> **EXERCISE GOAL**
Find the line containing "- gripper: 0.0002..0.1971". Retype it and every line after it through the end of the entries, exactly as written, with nothing added.

> **DATA SHOWN**
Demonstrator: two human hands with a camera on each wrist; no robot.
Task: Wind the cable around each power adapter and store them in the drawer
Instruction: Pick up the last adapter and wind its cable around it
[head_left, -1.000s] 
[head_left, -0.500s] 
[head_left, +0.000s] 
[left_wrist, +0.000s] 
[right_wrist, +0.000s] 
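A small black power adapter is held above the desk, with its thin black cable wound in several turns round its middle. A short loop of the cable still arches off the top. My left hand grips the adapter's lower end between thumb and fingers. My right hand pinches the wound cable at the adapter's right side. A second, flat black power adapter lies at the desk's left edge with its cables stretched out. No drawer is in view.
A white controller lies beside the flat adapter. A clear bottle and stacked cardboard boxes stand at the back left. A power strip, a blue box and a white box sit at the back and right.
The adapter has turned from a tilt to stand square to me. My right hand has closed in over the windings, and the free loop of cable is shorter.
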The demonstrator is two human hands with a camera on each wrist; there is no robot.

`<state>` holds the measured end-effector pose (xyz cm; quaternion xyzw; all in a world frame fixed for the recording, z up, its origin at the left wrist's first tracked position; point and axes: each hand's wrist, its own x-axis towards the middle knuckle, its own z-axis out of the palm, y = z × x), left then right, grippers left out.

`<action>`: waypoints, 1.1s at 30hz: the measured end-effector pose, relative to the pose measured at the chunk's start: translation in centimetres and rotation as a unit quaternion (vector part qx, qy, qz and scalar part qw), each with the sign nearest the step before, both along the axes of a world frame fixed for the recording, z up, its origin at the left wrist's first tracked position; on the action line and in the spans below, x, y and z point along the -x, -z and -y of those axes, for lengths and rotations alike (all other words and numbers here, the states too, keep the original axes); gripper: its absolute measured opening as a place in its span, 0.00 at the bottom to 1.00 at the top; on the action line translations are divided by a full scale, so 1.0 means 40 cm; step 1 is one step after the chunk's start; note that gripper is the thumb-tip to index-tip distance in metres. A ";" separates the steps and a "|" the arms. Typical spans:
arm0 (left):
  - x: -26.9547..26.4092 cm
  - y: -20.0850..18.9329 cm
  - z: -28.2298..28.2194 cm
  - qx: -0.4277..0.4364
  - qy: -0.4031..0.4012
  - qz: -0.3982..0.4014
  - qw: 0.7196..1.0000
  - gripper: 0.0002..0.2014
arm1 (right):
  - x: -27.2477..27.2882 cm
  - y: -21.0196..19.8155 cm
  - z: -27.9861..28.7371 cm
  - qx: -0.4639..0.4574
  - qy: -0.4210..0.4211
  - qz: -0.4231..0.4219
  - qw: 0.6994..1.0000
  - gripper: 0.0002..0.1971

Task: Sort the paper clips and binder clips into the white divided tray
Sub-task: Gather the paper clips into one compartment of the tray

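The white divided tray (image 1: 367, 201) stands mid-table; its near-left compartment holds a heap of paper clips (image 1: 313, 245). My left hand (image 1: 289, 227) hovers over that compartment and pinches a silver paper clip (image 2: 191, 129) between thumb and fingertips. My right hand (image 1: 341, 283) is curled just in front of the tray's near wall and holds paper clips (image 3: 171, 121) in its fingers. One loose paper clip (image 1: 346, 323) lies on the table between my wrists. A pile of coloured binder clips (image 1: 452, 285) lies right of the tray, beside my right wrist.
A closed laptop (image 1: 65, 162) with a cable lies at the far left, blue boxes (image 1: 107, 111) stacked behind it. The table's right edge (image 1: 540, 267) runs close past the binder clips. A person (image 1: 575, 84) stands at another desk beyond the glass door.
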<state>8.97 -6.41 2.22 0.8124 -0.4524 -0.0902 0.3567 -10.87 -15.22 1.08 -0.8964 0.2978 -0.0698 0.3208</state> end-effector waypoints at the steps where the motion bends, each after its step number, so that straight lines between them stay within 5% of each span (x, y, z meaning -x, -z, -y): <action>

> **RESPONSE TO THE EXERCISE**
  - gripper: 0.0002..0.1971

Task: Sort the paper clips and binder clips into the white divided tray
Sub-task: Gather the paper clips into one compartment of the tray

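The white divided tray (image 1: 367, 201) stands mid-table; its near-left compartment holds a heap of paper clips (image 1: 313, 245). My left hand (image 1: 289, 227) hovers over that compartment and pinches a silver paper clip (image 2: 191, 129) between thumb and fingertips. My right hand (image 1: 341, 283) is curled just in front of the tray's near wall and holds paper clips (image 3: 171, 121) in its fingers. One loose paper clip (image 1: 346, 323) lies on the table between my wrists. A pile of coloured binder clips (image 1: 452, 285) lies right of the tray, beside my right wrist.
A closed laptop (image 1: 65, 162) with a cable lies at the far left, blue boxes (image 1: 107, 111) stacked behind it. The table's right edge (image 1: 540, 267) runs close past the binder clips. A person (image 1: 575, 84) stands at another desk beyond the glass door.
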<state>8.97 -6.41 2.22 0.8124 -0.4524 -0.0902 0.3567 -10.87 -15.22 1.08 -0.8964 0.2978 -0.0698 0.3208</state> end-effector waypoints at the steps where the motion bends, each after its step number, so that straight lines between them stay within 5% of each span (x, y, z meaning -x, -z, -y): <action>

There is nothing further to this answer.